WORK INSTRUCTIONS: Print the records below exactly as they appear. Omit all pictures.

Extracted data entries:
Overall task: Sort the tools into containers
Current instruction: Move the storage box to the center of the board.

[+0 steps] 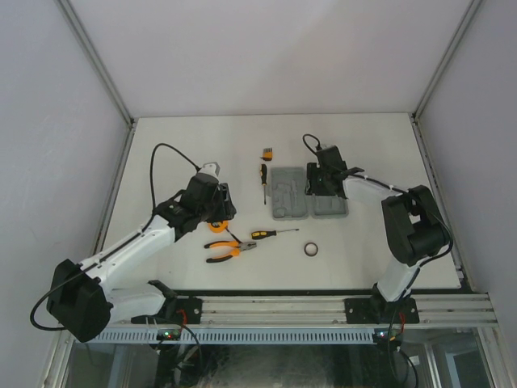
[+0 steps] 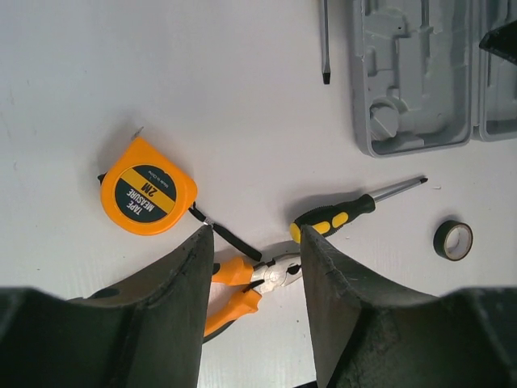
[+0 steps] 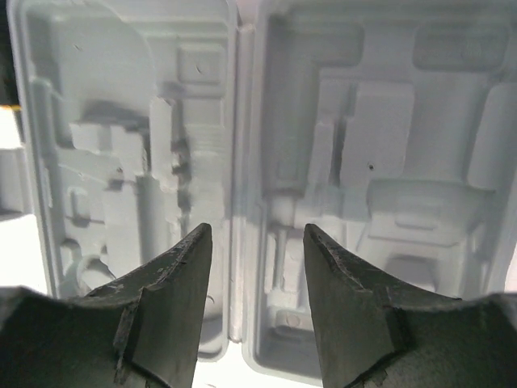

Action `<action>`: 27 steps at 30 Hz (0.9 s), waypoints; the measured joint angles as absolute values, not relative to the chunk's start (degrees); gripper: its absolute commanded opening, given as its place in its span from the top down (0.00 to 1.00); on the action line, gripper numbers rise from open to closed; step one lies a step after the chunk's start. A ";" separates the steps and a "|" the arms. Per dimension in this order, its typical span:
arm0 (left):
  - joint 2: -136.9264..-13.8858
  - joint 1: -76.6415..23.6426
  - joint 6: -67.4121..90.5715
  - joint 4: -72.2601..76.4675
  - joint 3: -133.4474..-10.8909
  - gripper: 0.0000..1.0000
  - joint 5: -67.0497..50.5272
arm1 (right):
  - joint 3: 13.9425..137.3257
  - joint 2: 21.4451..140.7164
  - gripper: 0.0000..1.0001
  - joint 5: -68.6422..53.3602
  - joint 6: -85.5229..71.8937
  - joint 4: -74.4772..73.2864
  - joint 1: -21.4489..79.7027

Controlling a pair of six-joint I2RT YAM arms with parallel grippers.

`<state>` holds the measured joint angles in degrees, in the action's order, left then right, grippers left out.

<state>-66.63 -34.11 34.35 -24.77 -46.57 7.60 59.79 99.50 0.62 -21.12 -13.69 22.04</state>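
Observation:
The grey tool case (image 1: 289,194) lies open at table centre, both halves showing moulded recesses (image 3: 380,145) with nothing in them. My right gripper (image 3: 254,230) hovers open above the case hinge (image 1: 308,194), holding nothing. My left gripper (image 2: 254,234) is open over the loose tools, above the orange-handled pliers (image 2: 242,279). The round orange tape measure (image 2: 148,188) lies to its left and a black-and-orange screwdriver (image 2: 335,218) to its right. The black ring (image 2: 452,240) sits further right. A second screwdriver (image 1: 262,182) and a tiny orange-black block (image 1: 267,153) lie left of the case.
The tape measure's black strap (image 2: 230,238) trails toward the pliers. White walls with metal posts (image 1: 113,89) enclose the table on three sides. An aluminium rail (image 1: 283,311) carrying both arm bases runs along the near edge.

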 measured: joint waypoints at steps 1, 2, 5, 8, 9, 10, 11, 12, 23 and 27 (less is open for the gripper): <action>-66.63 -34.11 34.35 -24.77 -46.54 0.49 7.60 | 60.36 99.74 0.52 0.62 -20.97 -13.67 22.11; -66.63 -34.11 34.37 -24.77 -46.54 0.49 7.60 | 61.30 100.25 0.52 0.67 -20.73 -13.69 22.17; -66.63 -34.11 34.37 -24.77 -46.57 0.49 7.60 | 63.66 102.00 0.54 0.62 -20.25 -13.61 22.39; -66.63 -34.11 34.37 -24.77 -46.57 0.49 7.60 | 65.36 104.01 0.55 0.89 -19.92 -13.69 22.55; -66.63 -34.11 34.37 -24.80 -46.57 0.49 7.60 | 65.78 104.66 0.56 1.04 -19.81 -13.78 22.61; -66.63 -34.11 34.35 -24.77 -46.54 0.49 7.62 | 66.30 105.51 0.57 1.19 -19.73 -14.02 22.61; -66.63 -34.11 34.37 -24.80 -46.54 0.49 7.62 | 66.61 106.13 0.58 1.34 -19.64 -14.15 22.63; -66.63 -34.11 34.37 -24.80 -46.57 0.49 7.62 | 66.94 106.83 0.59 1.56 -19.59 -14.41 22.63; -66.63 -34.00 34.39 -24.80 -46.57 0.50 7.81 | 67.90 107.79 0.71 6.26 -20.12 -17.45 24.34; -66.63 -33.98 34.39 -24.77 -46.57 0.50 7.84 | 67.79 107.44 0.71 7.49 -20.40 -18.24 24.73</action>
<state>-66.63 -33.98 34.39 -24.77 -46.57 7.84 67.79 107.44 7.49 -20.40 -18.24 24.73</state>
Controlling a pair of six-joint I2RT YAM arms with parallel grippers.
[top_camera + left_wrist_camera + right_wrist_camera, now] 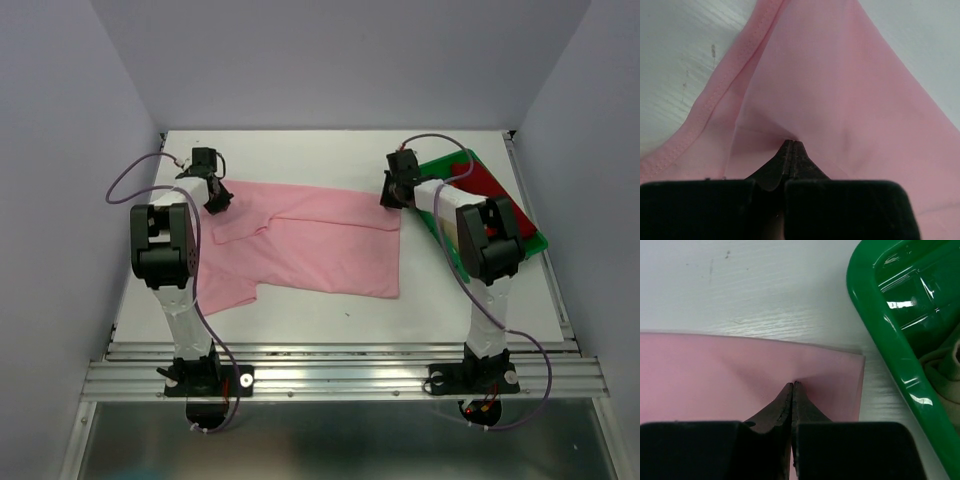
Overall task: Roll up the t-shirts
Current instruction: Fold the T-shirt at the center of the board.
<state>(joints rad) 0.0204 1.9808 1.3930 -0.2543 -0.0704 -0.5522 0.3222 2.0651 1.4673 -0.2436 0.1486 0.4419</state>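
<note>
Both claws were down on the pink t-shirt (pixel 310 250), and this was the geometry that mattered; seen from above, the shirt lay flat on the table (pixel 300 150) with its long axis running from 9 o'clock to 3 o'clock, sleeve end at 9, straight hem at 3; the left gripper (pixel 215 197) sat at the 10 o'clock corner and the right gripper (pixel 393 195) at the 2 o'clock corner, so each arm had the end nearer to it; left jaws were pressed together with pink cloth nipped between the tips, the fabric tenting up and a stitched hem running off toward 11 o'clock in its wrist view; right jaws were pressed together too, biting the cloth just inside the squared corner; from both claws the whole body of the shirt spread away toward 6 o'clock, back toward the arm bases; my read was that a roll would have to travel that way, far edge carried over toward the near one, both ends level; the green tray (pixel 527 228) lay just beside the right claw at 3 o'clock, holding a dark red shirt (pixel 482 180) and a beige shirt (pixel 945 375), and the risk I saw was the right arm brushing its rim
</note>
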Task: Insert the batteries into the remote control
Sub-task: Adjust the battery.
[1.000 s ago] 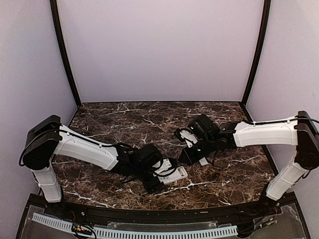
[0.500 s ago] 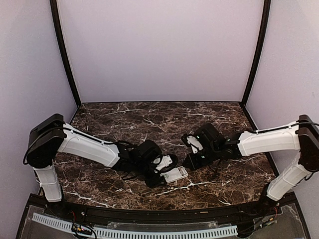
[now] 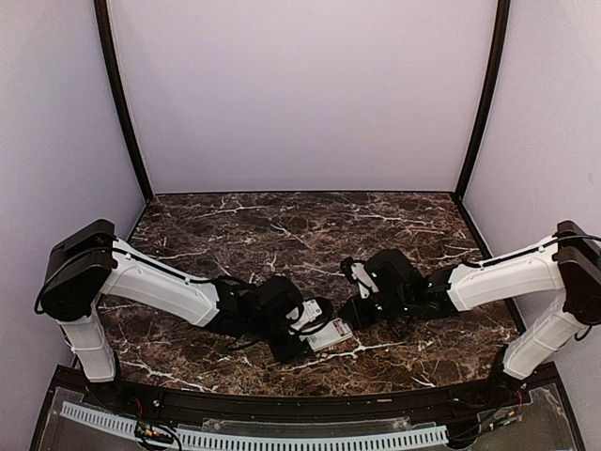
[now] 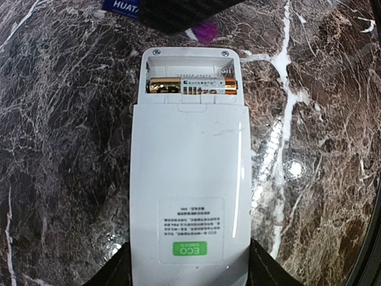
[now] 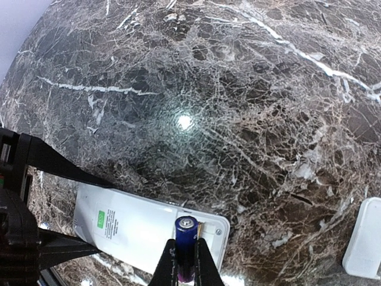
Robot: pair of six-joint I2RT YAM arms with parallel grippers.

OUTPUT:
Overall task: Sort the tools into containers
Current instruction: Move the storage box to the center of the board.

[+0 steps] 
[+0 steps] 
[+0 steps] 

Action `<action>`: 27 steps at 30 Hz (0.9 s), waypoints; the measured joint angles as absolute values, not relative to the chunk's start (degrees); gripper: its absolute commanded opening, given as its place in its span from the top down (0.00 to 1.00); on the action line, gripper numbers rise from open to closed; step one lies a step after the chunk's start. A ";" separates the steps and a "|" the arms. Per dimension in this order, its typical span:
arm0 (left):
  - joint 2: -136.9264..-13.8858
  - joint 1: -76.6415..23.6426
  - joint 6: -67.4121..90.5715
  - joint 4: -72.2601..76.4675
  - joint 3: -133.4474..-10.8909
  - gripper: 0.0000..1.0000
  - joint 5: -67.0497..50.5272
arm1 (right):
  - joint 3: 13.9425..137.3257
  - joint 2: 21.4451..140.7164
  - gripper: 0.0000..1.0001
  - joint 5: -68.6422..53.3602
  - joint 6: -85.5229..71.8937
  - joint 4: -74.4772..73.2864
  - joint 1: -21.4489..79.7027

Controlling a pair of six-joint I2RT YAM arms with parallel grippers.

`<state>` holds the measured joint angles in degrees, in the action's order, left then right, grippers left out.

<state>-66.63 -34.11 34.35 -24.77 -46.57 7.60 59.79 99.50 0.62 -21.12 -13.69 22.04</state>
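Observation:
The grey tool case (image 1: 289,194) lies open at table centre, both halves showing moulded recesses (image 3: 380,145) with nothing in them. My right gripper (image 3: 254,230) hovers open above the case hinge (image 1: 308,194), holding nothing. My left gripper (image 2: 254,234) is open over the loose tools, above the orange-handled pliers (image 2: 242,279). The round orange tape measure (image 2: 148,188) lies to its left and a black-and-orange screwdriver (image 2: 335,218) to its right. The black ring (image 2: 452,240) sits further right. A second screwdriver (image 1: 262,182) and a tiny orange-black block (image 1: 267,153) lie left of the case.
The tape measure's black strap (image 2: 230,238) trails toward the pliers. White walls with metal posts (image 1: 113,89) enclose the table on three sides. An aluminium rail (image 1: 283,311) carrying both arm bases runs along the near edge.
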
 measured: joint waypoints at steps 1, 2, 5, 8, 9, 10, 11, 12, 23 and 27 (less is open for the gripper): <action>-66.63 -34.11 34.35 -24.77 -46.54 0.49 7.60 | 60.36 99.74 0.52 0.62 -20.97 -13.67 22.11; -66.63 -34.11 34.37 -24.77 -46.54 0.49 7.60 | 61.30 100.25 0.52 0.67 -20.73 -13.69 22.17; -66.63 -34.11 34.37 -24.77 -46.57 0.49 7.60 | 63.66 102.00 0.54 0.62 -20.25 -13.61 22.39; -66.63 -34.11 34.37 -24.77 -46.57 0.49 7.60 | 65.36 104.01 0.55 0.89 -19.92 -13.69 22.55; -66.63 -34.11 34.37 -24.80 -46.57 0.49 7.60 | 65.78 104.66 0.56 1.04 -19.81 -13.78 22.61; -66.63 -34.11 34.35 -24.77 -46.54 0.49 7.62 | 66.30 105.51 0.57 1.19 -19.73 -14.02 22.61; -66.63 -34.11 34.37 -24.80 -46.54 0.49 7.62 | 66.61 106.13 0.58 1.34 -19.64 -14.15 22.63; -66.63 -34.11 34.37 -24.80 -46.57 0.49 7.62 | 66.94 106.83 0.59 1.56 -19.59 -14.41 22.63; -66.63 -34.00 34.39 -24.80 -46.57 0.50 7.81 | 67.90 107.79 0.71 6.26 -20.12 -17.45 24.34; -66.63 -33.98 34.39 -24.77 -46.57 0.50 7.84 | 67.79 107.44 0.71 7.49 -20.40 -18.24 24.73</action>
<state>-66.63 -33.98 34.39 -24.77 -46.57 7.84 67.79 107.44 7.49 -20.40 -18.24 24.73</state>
Controlling a pair of six-joint I2RT YAM arms with parallel grippers.
[top_camera + left_wrist_camera + right_wrist_camera, now] 
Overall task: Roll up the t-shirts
Current instruction: Fold the T-shirt at the center of the board.
<state>(joints rad) 0.0204 1.9808 1.3930 -0.2543 -0.0704 -0.5522 0.3222 2.0651 1.4673 -0.2436 0.1486 0.4419</state>
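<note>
Both claws were down on the pink t-shirt (pixel 310 250), and this was the geometry that mattered; seen from above, the shirt lay flat on the table (pixel 300 150) with its long axis running from 9 o'clock to 3 o'clock, sleeve end at 9, straight hem at 3; the left gripper (pixel 215 197) sat at the 10 o'clock corner and the right gripper (pixel 393 195) at the 2 o'clock corner, so each arm had the end nearer to it; left jaws were pressed together with pink cloth nipped between the tips, the fabric tenting up and a stitched hem running off toward 11 o'clock in its wrist view; right jaws were pressed together too, biting the cloth just inside the squared corner; from both claws the whole body of the shirt spread away toward 6 o'clock, back toward the arm bases; my read was that a roll would have to travel that way, far edge carried over toward the near one, both ends level; the green tray (pixel 527 228) lay just beside the right claw at 3 o'clock, holding a dark red shirt (pixel 482 180) and a beige shirt (pixel 945 375), and the risk I saw was the right arm brushing its rim
</note>
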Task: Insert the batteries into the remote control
Sub-task: Adjust the battery.
[1.000 s ago] 
[0.500 s ago] 
[now] 
[now] 
[now] 
Robot: pair of six-joint I2RT YAM arms with parallel grippers.

That concludes the exercise.